• **ACTION ITEM**:
Quote every line of the data below as it stands, omitting pictures.

__________

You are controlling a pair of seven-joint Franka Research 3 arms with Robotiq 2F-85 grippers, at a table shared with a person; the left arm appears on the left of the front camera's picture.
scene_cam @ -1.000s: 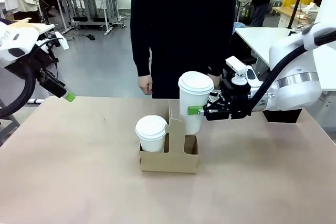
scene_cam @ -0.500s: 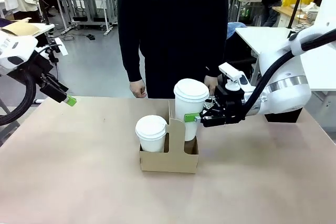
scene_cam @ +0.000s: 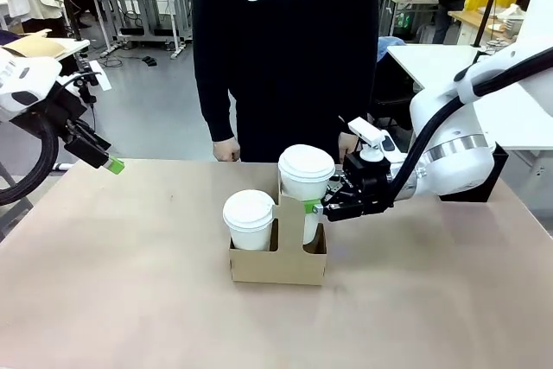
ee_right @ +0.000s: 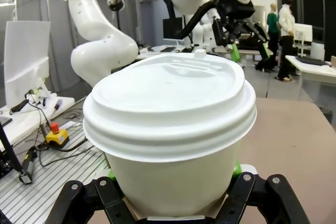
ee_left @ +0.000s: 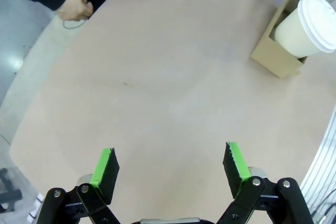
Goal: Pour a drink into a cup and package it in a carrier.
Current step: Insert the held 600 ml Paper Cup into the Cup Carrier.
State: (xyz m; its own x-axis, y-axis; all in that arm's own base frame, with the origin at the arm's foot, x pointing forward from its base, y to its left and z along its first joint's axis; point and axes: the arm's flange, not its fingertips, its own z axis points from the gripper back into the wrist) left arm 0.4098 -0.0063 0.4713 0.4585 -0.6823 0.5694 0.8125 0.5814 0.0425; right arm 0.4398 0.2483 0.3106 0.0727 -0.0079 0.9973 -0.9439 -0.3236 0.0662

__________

• **EXERCISE RESULT**:
You are controlling a pair of seven-joint Franka Research 3 arms with Robotiq 2F-85 grippers, at a table shared with a person; the left arm appears on the left of the front camera's picture.
scene_cam @ -1.000s: 
scene_cam @ -0.500s: 
scene_cam @ +0.000s: 
ee_right @ +0.000s: 
ee_left @ +0.000s: 
Goal: Pour a drink into a cup and package it in a carrier.
Current step: Insert the held 600 ml Paper Cup into the Cup Carrier.
State: (xyz m; its own x-axis, y-axis; all in that arm's own base frame, with the origin at the arm's foot, x pointing forward from its base, y to its left and z along its first joint's axis; point and axes: the arm's flange, not its fingertips, its own z axis points from the gripper back into the wrist) left arm 0.4098 -0.0063 0.4713 0.4585 -0.6823 0.5694 0.8125 0.5814 0.0425; right arm 0.4398 0.2483 0.3106 0.0727 -0.0079 0.9973 -0.9439 -0.3236 0.0662

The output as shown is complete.